September 10th, 2010 - 10:46 pm ICT by IANS  

Barack Obama Bangalore, Sep 10 (IANS) India will raise the visa fee hike issue with the US administration at the upcoming joint Trade Policy Forum (TPF) meeting Sep 21 in Washington, union Commerce and Industry Minister Anand Sharma said here Friday.
“We have already flagged to the US government that we intend to place the visa fee hike issue on the table to discuss at the Forum. I hope they will reflect and we will be able to find a meaningful solution,” Sharma told reporters here.

Asserting that the hike in H1-B and L1 visa fee was on the top of the Indian agenda, Sharma said he had conveyed the government’s serious concern to the United States Trade Representative (USTR) Ron Kirk, who co-chairs the Forum with him.

India has also decided to discuss the Ohio state ban on outsourcing of IT projects and US President Barack Obama’s recent remarks against off-shoring.

“Though the Ohio ban on outsourcing is a state issue and Obama’s remarks against off-shoring are a sovereign issue, we are going to discuss at the Forum because eventually outsourcing plays a major role,” Sharma said on the margins of a function here.

Clarifying that the government was with the IT industry on the visa fee hike and outsourcing issues, Sharma said the question was not what was being done through the government support to the IT sector, as it goes well beyond that.

Asked if India had a case to take up the visa fee hike issue to the World Trade Organisation (WTO), Sharma said the government would first examine whether there was a violation of commitments by the US.

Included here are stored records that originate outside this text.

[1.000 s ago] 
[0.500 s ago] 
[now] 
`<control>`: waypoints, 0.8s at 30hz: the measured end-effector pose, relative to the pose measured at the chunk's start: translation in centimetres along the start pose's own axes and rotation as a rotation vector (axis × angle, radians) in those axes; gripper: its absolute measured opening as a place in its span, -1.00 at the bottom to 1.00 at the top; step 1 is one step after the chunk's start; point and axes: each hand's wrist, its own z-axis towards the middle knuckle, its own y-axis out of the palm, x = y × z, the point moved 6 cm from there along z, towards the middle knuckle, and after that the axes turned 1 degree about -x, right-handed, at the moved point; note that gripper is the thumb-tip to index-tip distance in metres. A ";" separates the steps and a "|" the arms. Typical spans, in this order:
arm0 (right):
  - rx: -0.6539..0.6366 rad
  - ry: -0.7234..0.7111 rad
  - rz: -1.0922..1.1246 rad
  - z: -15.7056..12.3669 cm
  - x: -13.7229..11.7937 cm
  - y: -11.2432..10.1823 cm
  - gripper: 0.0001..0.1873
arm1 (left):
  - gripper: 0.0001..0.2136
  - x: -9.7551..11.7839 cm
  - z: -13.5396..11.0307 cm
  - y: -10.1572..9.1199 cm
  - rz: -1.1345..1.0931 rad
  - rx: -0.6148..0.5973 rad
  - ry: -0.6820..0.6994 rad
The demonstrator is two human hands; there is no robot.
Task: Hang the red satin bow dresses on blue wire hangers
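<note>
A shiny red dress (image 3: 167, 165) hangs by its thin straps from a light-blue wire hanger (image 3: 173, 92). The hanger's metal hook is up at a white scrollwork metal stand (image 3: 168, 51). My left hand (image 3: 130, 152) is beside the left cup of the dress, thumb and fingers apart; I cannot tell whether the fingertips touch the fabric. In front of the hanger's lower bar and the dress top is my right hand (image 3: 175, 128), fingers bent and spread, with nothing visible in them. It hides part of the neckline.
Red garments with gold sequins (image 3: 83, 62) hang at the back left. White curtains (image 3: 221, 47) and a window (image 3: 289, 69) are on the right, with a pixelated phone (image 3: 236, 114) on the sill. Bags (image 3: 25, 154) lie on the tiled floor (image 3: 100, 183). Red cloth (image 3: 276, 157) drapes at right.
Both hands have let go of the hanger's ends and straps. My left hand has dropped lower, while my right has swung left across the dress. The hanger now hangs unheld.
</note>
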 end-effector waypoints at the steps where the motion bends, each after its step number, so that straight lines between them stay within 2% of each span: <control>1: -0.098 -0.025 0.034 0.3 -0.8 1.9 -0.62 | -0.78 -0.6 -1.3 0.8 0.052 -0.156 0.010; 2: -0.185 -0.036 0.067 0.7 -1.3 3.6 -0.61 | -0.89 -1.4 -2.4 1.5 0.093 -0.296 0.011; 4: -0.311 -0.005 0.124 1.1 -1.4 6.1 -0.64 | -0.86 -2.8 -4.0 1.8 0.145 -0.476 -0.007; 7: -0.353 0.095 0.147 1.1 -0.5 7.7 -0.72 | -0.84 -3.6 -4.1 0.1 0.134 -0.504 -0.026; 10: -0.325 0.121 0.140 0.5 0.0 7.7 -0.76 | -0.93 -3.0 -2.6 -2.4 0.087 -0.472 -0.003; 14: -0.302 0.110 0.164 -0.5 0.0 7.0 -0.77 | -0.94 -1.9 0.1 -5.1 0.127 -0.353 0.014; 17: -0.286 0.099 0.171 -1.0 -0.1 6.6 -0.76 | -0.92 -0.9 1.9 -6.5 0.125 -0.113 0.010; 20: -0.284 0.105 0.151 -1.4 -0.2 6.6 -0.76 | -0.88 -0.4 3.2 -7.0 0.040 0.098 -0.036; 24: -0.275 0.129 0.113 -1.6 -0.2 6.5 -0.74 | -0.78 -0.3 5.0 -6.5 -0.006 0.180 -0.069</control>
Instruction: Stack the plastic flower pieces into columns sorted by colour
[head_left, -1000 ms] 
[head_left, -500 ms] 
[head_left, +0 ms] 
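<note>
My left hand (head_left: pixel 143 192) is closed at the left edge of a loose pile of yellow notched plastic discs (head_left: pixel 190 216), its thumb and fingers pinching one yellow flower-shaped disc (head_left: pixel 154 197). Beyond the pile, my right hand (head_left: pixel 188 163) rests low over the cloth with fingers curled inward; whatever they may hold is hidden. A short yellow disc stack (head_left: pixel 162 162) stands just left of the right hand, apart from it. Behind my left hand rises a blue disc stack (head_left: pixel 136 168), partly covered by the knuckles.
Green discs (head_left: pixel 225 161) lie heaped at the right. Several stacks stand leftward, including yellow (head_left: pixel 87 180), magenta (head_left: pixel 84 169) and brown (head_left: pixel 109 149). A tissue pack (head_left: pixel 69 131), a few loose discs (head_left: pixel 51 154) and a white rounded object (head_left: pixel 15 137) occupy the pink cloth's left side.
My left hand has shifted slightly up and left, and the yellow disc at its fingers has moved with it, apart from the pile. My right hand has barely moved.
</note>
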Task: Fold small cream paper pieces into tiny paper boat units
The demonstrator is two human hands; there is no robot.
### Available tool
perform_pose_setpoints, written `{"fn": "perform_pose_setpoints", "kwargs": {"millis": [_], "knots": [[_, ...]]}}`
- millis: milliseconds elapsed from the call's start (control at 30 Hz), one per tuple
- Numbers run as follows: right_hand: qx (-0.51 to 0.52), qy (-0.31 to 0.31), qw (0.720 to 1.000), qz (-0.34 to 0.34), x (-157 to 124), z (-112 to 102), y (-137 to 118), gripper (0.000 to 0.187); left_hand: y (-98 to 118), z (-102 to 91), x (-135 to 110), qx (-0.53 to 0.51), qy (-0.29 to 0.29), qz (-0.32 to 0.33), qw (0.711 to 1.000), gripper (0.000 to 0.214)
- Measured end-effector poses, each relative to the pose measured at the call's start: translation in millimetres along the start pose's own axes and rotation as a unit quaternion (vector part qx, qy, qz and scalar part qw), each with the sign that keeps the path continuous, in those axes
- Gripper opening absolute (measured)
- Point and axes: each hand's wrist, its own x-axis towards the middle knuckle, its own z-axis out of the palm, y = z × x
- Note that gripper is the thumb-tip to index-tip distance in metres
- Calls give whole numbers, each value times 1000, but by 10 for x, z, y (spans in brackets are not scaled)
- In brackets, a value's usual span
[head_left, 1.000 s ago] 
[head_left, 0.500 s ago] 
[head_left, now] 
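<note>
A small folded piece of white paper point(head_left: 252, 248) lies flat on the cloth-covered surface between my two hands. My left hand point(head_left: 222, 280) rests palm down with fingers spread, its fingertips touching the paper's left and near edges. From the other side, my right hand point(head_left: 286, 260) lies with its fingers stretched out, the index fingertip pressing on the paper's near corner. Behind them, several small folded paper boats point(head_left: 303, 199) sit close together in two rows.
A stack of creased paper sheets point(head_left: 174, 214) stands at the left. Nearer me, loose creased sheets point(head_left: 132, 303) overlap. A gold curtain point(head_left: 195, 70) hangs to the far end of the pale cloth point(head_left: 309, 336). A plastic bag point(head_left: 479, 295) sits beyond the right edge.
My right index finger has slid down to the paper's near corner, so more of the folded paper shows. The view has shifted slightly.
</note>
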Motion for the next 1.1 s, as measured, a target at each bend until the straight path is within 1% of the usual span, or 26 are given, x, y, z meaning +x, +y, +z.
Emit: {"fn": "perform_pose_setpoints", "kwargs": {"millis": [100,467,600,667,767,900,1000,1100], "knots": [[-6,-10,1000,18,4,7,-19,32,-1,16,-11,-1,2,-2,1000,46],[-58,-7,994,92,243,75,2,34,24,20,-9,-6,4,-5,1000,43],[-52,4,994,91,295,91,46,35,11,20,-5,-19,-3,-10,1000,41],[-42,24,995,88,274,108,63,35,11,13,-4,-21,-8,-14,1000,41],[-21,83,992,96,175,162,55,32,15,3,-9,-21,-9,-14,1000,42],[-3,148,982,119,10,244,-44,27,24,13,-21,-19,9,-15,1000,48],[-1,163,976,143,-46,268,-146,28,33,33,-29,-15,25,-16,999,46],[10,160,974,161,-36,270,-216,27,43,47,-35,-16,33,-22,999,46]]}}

“Every country has its WTO commitments to fulfill. We will have to examine whether there is a violation of such commitments by the US. If there is a number of professionals that should go, then it has to be made possible and not difficult by raising the bar every time, which it (US) has done,” he said.

Admitting that there have been developments such as the financial crisis and the economic downturn since September 2008, Sharma said since then the tendency of many countries had been to look inwards.

“But protectionist measures are counterproductive. The need is to engage. India IT professionals go to various countries, including the US on visas.

Noting that the Indian IT industry made commendable contribution, which is acknowledged and respected worldwide, Sharma said industry worldwide goes for outsourcing.

“These are business decisions made. It is not that people sitting in India have decided what should be outsourced to them. We have the capability. We have built institutions,” Sharma said.

Recalling that the American industry, the Indo-US Chambers of Commerce and prominent opinion makers in the US had gone on record that the hike in visa fee and ban on outsourcing or offshoring were counterproductive,” Sharma said the Indian IT-BPO industry was creating jobs not only in India, but also in Europe and America, where large number of local people were employed.

“About 90-95 percent of jobs are generated for local people by the Indian global software majors and their back offices by setting up subsidiaries and global delivery centres in the Americas, Europe and Africa,” Sharma added.

Sharma was visiting Infosys Technologies campus in the electronics city to discuss the issues with its chairman and chief mentor N.R. Narayana Murthy and chief executives of the IT industry.